> Problem requirements
Lines from the one containing "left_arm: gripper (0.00" through the end of the data are to be returned exactly, and no others.
START Given material
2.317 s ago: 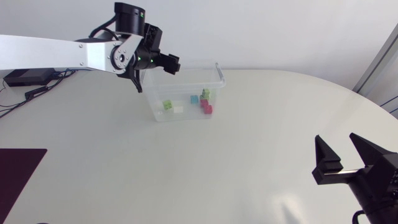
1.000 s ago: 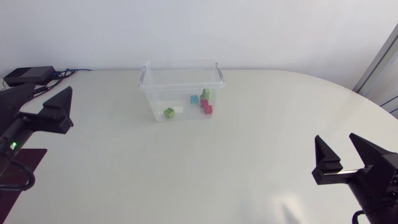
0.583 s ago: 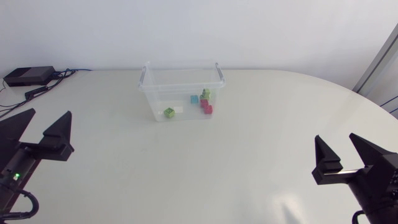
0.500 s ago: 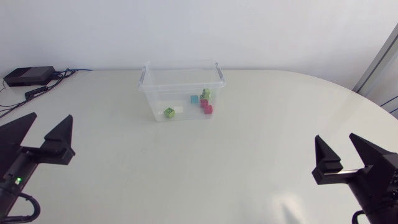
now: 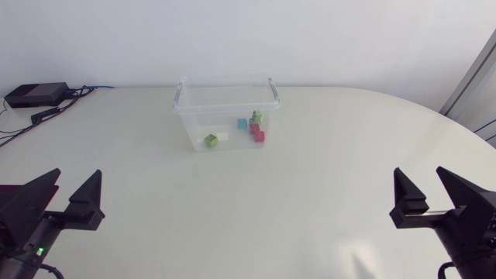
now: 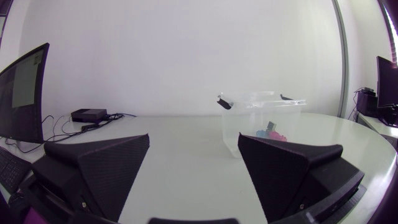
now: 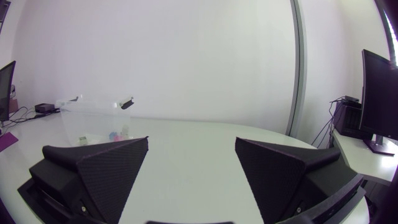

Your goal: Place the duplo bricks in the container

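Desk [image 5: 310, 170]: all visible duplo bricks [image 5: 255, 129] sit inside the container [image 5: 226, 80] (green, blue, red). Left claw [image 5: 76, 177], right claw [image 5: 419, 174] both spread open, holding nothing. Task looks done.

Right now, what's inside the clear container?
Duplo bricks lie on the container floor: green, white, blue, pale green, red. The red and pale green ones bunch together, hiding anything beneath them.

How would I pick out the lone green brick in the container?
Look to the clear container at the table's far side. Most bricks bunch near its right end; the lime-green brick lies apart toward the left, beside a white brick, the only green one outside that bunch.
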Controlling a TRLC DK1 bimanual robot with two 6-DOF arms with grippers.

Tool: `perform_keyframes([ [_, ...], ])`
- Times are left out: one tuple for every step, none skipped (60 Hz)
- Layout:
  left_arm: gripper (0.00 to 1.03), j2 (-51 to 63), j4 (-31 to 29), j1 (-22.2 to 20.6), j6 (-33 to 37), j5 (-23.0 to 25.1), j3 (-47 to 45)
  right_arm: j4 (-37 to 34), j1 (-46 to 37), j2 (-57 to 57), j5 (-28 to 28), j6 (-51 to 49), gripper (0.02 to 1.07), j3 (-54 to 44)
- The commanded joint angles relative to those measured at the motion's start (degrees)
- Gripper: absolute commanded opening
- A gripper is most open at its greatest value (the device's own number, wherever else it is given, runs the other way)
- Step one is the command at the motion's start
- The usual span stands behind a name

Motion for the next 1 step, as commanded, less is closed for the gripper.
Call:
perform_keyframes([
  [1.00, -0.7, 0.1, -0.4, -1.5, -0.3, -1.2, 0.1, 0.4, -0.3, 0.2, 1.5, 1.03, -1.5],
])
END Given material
> Result for this task
  left_arm: gripper (0.00 to 1.03), j2 (-51 to 63), j4 (-31 to 29), j1 (-22.2 to 20.6), j6 (-33 to 37), j5 (-23.0 to 25.1), j3 (-47 to 45)
  right_arm: j4 (-37 to 34), j1 (-46 to 37), j2 (-57 to 57), j5 (-28 to 28), j6 (-51 to 49), gripper (0.02 to 1.07), j3 (-54 to 44)
- The commanded joint angles relative to those measured at the motion's start (degrees)
- Gripper: absolute commanded opening
- A gripper is most open at its greatest value (the device's own number, wherever else it is given, runs the other way)
- Step one is the command at the motion's start
- The usual span stands behind a name

Motion for the next 1 step, as commanded, less is closed for the gripper.
Call:
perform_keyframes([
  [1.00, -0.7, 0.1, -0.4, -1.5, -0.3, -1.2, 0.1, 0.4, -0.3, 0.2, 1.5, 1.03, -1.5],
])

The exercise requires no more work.